Zhou Yan regarda le stylo-plume Parker, son agrafe plaquée or 24 carats et sa pierre cloisonnée au sommet, et secoua la tête.

« Ce stylo d'importation est bien trop précieux. Je me sens déjà indigne du vélo ; je ne peux pas prendre un objet auquel vous tenez. »

C'était vraiment une petite fille de riches. La situation de sa famille ne devait pas être moins bonne que celle de Lin Zhiqiang, et son éducation était excellente.

Meng Anhe fut un peu surprise en regardant Zhou Yan. Il en connaissait la valeur. Ce Parker 45 coûtait 45 yuans, et il fallait même des bons de change pour l'acheter. C'était un cadeau d'anniversaire du père de Xia Yao.

« Vous m'avez sauvé la vie. Si mon père était là, il voudrait absolument que vous l'acceptiez », dit Xia Yao avec fermeté.

Zhou Yan hésita un instant, puis tendit la main pour prendre le stylo et hocha la tête.

« Alors je l'accepte. Merci. »

« Je vous en prie. »

Le sourire de Xia Yao revint.

« Hier, j'ai mangé vos nouilles aux travers de porc, elles étaient délicieuses. Ma tante et moi n'avons pas encore pris le petit-déjeuner. Nous sommes venues exprès pour manger vos nouilles. »

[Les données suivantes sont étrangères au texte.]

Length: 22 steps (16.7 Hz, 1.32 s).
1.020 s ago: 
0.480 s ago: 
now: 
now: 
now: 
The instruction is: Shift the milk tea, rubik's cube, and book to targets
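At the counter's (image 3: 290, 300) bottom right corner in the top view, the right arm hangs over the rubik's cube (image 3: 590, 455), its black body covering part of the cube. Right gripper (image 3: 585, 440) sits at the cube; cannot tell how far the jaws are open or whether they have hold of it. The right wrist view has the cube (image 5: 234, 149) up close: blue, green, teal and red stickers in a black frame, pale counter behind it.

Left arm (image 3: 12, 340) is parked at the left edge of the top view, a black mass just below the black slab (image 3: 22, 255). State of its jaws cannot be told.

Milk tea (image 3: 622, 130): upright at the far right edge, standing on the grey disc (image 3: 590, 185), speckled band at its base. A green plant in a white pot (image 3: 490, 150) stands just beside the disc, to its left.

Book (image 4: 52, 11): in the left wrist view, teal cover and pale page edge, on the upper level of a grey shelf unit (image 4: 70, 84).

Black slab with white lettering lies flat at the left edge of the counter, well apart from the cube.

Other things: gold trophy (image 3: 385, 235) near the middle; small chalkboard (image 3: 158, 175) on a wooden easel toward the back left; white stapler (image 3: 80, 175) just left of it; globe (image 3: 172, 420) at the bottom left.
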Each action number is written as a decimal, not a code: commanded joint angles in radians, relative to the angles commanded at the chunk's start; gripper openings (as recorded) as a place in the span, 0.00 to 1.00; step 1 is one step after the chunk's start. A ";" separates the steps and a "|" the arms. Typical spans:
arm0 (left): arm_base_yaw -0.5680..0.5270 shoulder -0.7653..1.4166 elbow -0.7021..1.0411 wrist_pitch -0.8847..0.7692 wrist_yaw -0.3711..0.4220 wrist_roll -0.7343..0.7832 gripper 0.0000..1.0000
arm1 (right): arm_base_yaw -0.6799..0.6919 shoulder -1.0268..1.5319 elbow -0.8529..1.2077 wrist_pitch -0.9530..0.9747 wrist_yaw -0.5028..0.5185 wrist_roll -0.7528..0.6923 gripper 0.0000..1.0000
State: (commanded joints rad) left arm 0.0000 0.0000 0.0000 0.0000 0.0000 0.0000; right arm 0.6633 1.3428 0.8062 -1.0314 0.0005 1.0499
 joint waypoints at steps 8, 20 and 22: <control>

« Ma jolie, entrez donc vite vous asseoir. Zhou Yan va vous préparer ça tout de suite », dit Zhao Tie Ying avec un sourire empressé.

« D'accord. »

Xia Yao répondit doucement, ses fossettes se creusant. La façon dont les tantes du Sichuan et de Chongqing s'adressaient à elle avait toujours quelque chose d'affectueux.

« Le menu est sur le mur », dit Zhou Yan en rentrant.

Voyant Zhou Yan et les autres entrer dans la boutique, les marchands se remirent à jaser.

« De la crème de jour Amitié et de la crème Pechoin, ce sont des choses que seules les femmes riches de la ville utilisent. Et elle les donne comme ça. »

« Elle a donné une cartouche entière de Yuxi. Une cartouche, ça coûte trente yuans. »

« La famille du vieux Zhou a vraiment de la chance. »

« Vous avez vu le stylo ? Le directeur en a un pareil dans sa poche de poitrine, juste d'une autre couleur. La dernière fois, j'ai entendu le directeur Liu dire que ça s'appelait un stylo-plume Parker des États-Unis, et qu'un seul coûtait 45 yuans. »

« Bon sang, quarante-cinq ?! »

L'assemblée retint son souffle d'un seul coup, tout le monde muet de stupeur.

Un petit stylo coûtait plus que le salaire mensuel d'un ouvrier de l'usine textile. Et cette fille venait de le donner comme ça, l'air de rien.

Cette fois, Zhou Yan avait vraiment décroché le gros lot.

En entendant cela, Wang Lao Wu et sa femme verdirent tous les deux. Non seulement on leur avait pris leur clientèle, mais il fallait en plus regarder Zhou Yan toucher le jackpot. Ils ne le supportaient vraiment pas.